**WHAT YOU WILL DO**
Using the listing below, work out the number of lines in which "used" appears; return only that figure.

[Start of section]

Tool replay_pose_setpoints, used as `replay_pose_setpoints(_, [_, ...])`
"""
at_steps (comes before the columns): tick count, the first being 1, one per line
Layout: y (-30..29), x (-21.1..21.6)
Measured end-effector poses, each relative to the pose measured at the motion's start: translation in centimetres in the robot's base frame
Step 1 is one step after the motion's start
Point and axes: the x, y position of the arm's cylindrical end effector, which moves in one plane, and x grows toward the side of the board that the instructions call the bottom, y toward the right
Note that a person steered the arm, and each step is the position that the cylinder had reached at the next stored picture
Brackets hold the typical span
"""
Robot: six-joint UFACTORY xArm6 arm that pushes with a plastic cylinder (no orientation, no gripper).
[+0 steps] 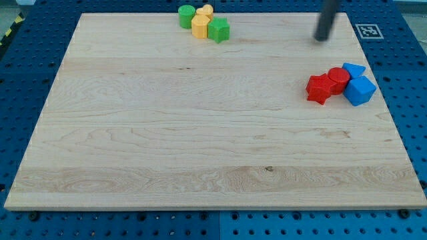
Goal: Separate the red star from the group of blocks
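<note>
The red star (318, 89) lies at the view's right on the wooden board (200, 133). It touches a red cylinder (338, 79) on its right. A blue cube (359, 91) and a blue wedge-shaped block (353, 70) sit just right of the cylinder, forming one group. My tip (322, 38) is at the view's top right, above the group and apart from it, roughly over the red star's column.
A second cluster sits at the view's top centre: a green cylinder (187, 16), a yellow hexagonal block (200, 27), a smaller yellow block (206, 11) and a green block (219, 30). A fiducial marker (367, 31) lies off the board's top right corner.
</note>
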Motion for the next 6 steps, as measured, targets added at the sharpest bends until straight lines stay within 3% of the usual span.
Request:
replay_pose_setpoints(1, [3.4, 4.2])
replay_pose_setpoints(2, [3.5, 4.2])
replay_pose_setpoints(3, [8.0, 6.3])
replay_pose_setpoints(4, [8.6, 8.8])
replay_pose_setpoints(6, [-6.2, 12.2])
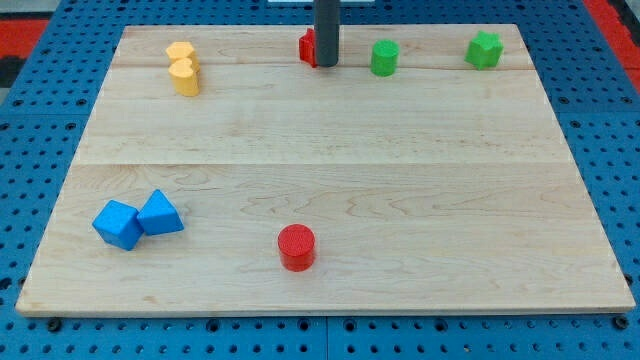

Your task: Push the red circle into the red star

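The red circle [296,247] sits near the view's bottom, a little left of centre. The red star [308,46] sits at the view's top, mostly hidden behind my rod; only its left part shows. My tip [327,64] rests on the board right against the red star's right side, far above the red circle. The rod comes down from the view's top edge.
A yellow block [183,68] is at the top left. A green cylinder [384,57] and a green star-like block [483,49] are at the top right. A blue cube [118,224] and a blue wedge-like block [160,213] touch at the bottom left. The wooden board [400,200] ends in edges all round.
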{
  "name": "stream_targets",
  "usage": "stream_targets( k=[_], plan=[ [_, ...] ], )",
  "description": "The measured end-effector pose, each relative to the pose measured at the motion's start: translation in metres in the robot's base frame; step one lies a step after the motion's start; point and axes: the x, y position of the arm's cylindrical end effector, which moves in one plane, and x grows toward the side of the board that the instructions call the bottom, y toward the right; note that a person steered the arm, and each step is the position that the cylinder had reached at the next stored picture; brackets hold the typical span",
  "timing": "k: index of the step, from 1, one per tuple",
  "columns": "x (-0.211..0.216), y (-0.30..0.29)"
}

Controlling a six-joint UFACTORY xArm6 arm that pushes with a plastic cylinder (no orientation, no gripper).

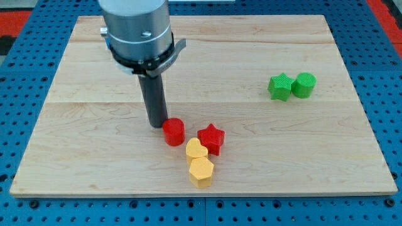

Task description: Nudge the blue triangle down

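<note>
**End effector beside the red cluster, blue triangle nowhere in view**

End effector first: it is a plain dark rod with no jaws, so it has nothing to open or close and holds nothing. My tip (156,125) rests on the wooden surface (88,144), a little left of the view's centre, and stands just beside the red cylinder (174,132), on that block's left and slightly toward the view's top. Whether the two touch cannot be told for certain; they look as good as in contact.

Toward the view's right and bottom from my tip lies a tight group: the red cylinder, a red star (211,139) to its right, a yellow heart (196,150) just below and between them, and a yellow hexagon-like block (201,171) touching the heart from the bottom side. Well apart, near the view's upper right, a green star (280,86) and a green cylinder (304,85) sit side by side, touching or nearly so.

The task's block, the blue triangle, shows nowhere on the surface. It may be hidden behind the arm's grey housing (137,28), which covers part of the top-left area, but that is only a guess. So the direction from my tip to the triangle, on which the downward nudge depends, cannot be given. Judged from this, the nudge is not yet set up: my tip would need to be on the triangle's top side.
</note>
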Motion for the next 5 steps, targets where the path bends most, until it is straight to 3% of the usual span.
stream_targets(
  k=[2,5],
  plan=[
    [0.025,-0.004],
    [-0.021,-0.01]
  ],
)
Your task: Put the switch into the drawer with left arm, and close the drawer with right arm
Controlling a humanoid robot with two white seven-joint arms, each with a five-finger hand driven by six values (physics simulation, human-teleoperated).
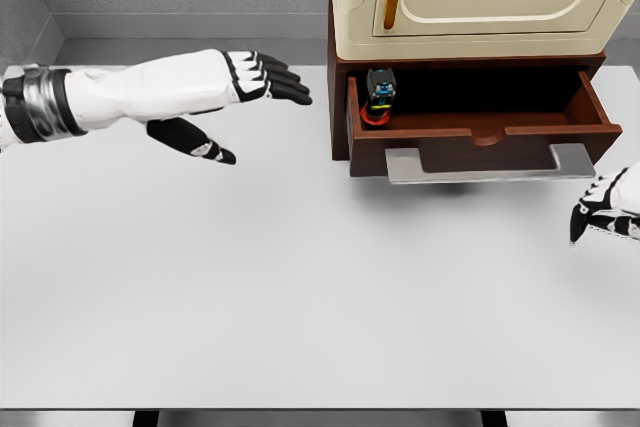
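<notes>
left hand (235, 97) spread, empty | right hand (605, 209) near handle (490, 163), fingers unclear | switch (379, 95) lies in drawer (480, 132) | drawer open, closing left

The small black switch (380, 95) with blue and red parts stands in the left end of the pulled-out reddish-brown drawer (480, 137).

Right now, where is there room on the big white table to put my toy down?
The white table is bare in front, between the left hand and the right hand. It is crowded by the open brown wooden drawer, where a small black switch sits at its left end.
</notes>
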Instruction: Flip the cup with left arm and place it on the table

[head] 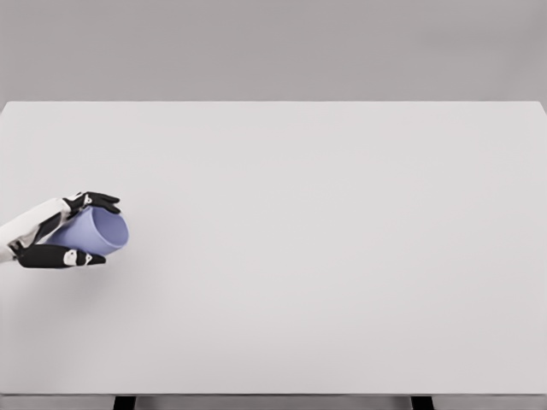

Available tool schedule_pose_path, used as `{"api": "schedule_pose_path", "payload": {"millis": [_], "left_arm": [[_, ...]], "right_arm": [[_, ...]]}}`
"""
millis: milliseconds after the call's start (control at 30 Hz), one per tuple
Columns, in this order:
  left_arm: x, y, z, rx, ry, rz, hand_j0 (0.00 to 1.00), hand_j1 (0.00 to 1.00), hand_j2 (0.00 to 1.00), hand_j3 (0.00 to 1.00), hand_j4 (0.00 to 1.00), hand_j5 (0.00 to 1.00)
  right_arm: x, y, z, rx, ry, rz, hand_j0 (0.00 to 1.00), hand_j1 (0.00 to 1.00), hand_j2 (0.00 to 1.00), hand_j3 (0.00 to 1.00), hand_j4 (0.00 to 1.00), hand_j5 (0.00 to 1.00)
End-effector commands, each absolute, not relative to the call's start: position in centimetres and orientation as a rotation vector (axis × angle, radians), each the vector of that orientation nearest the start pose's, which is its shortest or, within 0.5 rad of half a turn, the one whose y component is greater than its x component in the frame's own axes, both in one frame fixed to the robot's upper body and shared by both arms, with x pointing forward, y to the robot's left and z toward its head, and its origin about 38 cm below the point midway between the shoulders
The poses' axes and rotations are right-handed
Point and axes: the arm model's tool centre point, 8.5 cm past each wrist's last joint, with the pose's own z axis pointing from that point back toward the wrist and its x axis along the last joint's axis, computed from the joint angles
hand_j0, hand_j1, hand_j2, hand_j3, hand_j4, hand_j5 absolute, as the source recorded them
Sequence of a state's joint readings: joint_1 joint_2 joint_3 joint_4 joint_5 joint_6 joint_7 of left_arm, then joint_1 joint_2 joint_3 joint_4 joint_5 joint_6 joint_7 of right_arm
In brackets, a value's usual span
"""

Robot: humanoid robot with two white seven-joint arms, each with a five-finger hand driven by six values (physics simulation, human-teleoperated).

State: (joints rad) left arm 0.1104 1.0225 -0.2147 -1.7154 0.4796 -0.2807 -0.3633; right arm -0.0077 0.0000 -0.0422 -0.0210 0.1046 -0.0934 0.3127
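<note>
I see bright, even, diffuse light on the wide white matte table [325,256]; shadows very faint, no glare, render slightly soft.

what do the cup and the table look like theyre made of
Cup: probably matte plastic; even lavender colour, thin wall at the open mouth, no glare. Table: a smooth, matte off-white top, perhaps laminate or painted board; no grain or reflections. As this is a render, both are guesses.
</note>
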Motion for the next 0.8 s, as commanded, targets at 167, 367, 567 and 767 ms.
{"api": "schedule_pose_path", "payload": {"millis": [167,367,567,767], "left_arm": [[31.5,38.9,16.3,-0.286,-1.568,-0.96,0.66,0.66,0.66,0.66,0.66,0.66],[32.8,36.1,14.8,-0.45,-1.598,-0.931,0.66,0.66,0.66,0.66,0.66,0.66],[35.4,35.2,13.4,-0.576,-1.654,-0.74,0.66,0.66,0.66,0.66,0.66,0.66],[36.2,35.7,12.8,-0.579,-1.662,-0.665,0.66,0.66,0.66,0.66,0.66,0.66]], "right_arm": [[2.0,-24.5,-26.0,0.226,-0.108,0.085,1.0,1.0,1.0,1.0,1.0,1.0],[2.0,-24.5,-26.0,0.226,-0.108,0.086,1.0,1.0,1.0,1.0,1.0,1.0],[2.0,-24.5,-26.0,0.226,-0.108,0.085,1.0,1.0,1.0,1.0,1.0,1.0],[2.0,-24.5,-26.0,0.226,-0.108,0.085,1.0,1.0,1.0,1.0,1.0,1.0]]}}
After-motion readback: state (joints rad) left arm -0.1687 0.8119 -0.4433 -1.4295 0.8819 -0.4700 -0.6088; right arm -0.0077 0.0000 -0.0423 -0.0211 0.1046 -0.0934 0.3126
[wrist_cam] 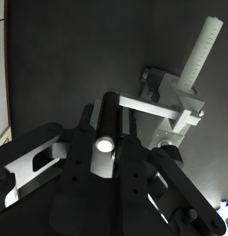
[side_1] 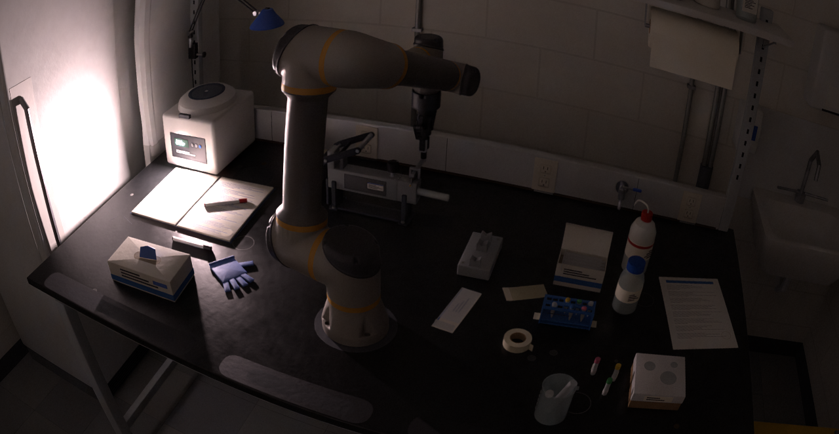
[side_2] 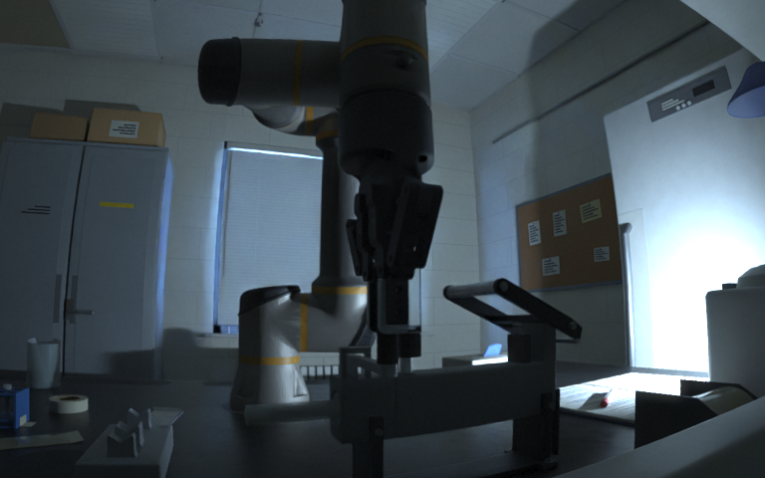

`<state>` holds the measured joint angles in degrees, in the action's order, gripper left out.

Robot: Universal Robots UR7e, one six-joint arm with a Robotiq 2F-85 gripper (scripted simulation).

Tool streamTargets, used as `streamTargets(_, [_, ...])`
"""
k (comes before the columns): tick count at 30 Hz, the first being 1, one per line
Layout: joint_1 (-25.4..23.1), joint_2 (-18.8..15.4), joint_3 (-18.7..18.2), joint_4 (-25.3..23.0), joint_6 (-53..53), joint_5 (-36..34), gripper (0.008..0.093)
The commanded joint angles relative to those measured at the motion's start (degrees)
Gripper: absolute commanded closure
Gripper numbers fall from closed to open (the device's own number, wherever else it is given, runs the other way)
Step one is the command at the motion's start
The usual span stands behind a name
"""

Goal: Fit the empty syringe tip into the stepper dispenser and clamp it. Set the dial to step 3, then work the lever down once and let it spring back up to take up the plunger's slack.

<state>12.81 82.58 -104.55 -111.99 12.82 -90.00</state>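
My gripper points straight down over the syringe end of the stepper dispenser, where it is closed around the dark round handle of the white clamp bar. The bar lies across the top of the dispenser's holder block. The white graduated syringe tip sits in that block and sticks out sideways. A knurled dial sits just below the clamp. The dispenser's black lever stands raised at the other end.
The back wall with its outlets runs close behind the dispenser. A white centrifuge and an open notebook lie to its left. A small white rack, tube rack, bottles and tape roll are scattered on the right.
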Motion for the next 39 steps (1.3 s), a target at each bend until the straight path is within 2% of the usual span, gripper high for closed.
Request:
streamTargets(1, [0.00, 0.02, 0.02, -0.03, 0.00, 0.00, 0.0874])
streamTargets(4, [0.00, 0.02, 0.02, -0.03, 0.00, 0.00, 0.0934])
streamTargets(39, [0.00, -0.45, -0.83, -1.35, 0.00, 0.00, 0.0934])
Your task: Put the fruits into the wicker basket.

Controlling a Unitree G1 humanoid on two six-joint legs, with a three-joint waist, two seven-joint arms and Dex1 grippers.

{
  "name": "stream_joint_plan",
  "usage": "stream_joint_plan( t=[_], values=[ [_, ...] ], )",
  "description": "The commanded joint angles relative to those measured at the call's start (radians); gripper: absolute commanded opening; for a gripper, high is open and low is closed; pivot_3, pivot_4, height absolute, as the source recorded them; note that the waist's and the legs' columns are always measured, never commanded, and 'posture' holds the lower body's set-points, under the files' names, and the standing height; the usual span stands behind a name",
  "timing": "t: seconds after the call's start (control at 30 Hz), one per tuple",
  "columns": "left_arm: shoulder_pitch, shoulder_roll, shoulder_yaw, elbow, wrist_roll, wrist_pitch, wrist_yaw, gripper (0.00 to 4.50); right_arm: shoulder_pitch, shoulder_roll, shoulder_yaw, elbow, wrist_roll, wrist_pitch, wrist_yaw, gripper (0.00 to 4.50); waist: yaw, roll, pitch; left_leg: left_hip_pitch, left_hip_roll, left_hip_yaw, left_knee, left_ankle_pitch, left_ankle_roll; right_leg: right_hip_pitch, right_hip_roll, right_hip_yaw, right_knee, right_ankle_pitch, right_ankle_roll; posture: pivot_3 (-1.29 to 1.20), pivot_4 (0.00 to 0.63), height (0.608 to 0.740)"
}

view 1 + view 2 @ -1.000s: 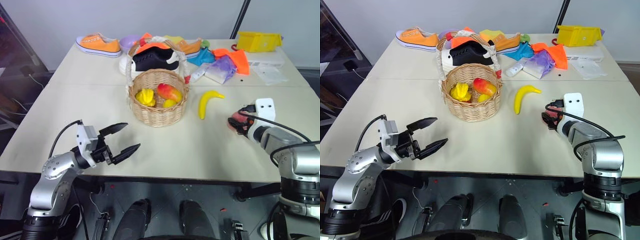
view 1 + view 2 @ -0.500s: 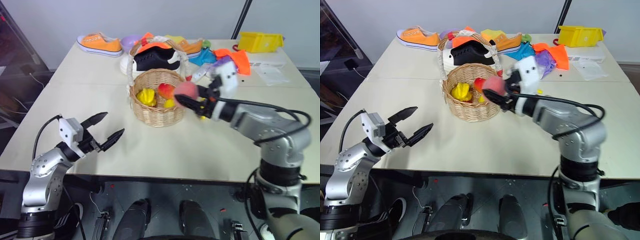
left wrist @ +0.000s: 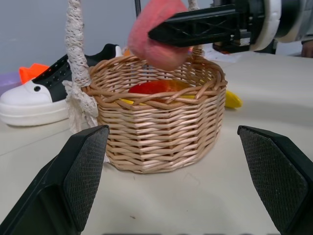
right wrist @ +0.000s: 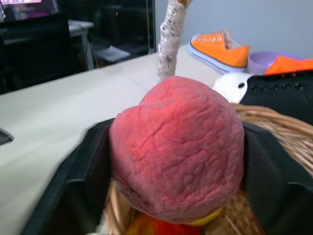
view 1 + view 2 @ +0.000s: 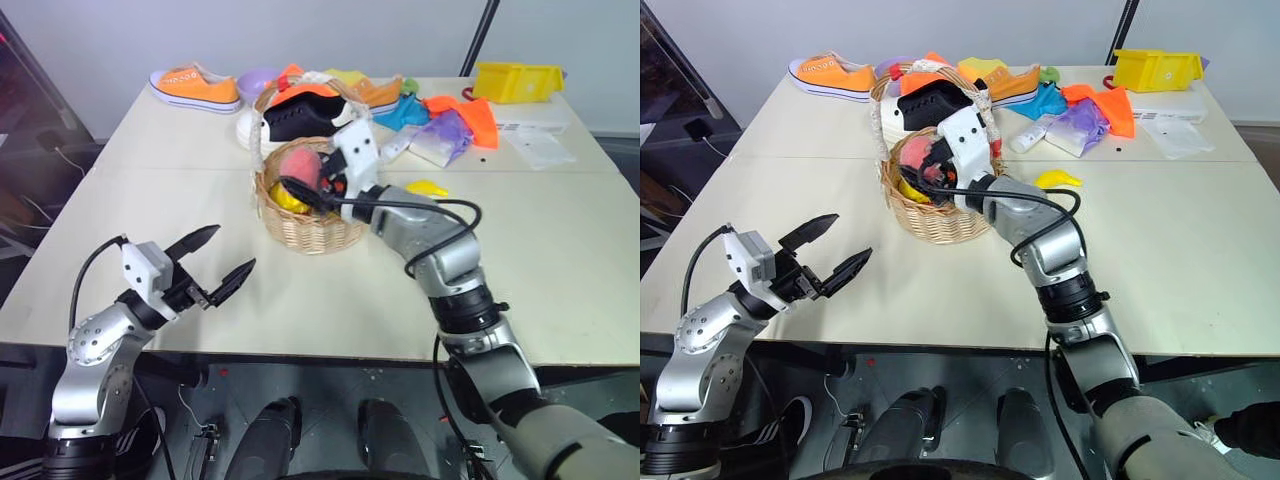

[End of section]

**EXPECTED OUTPUT**
3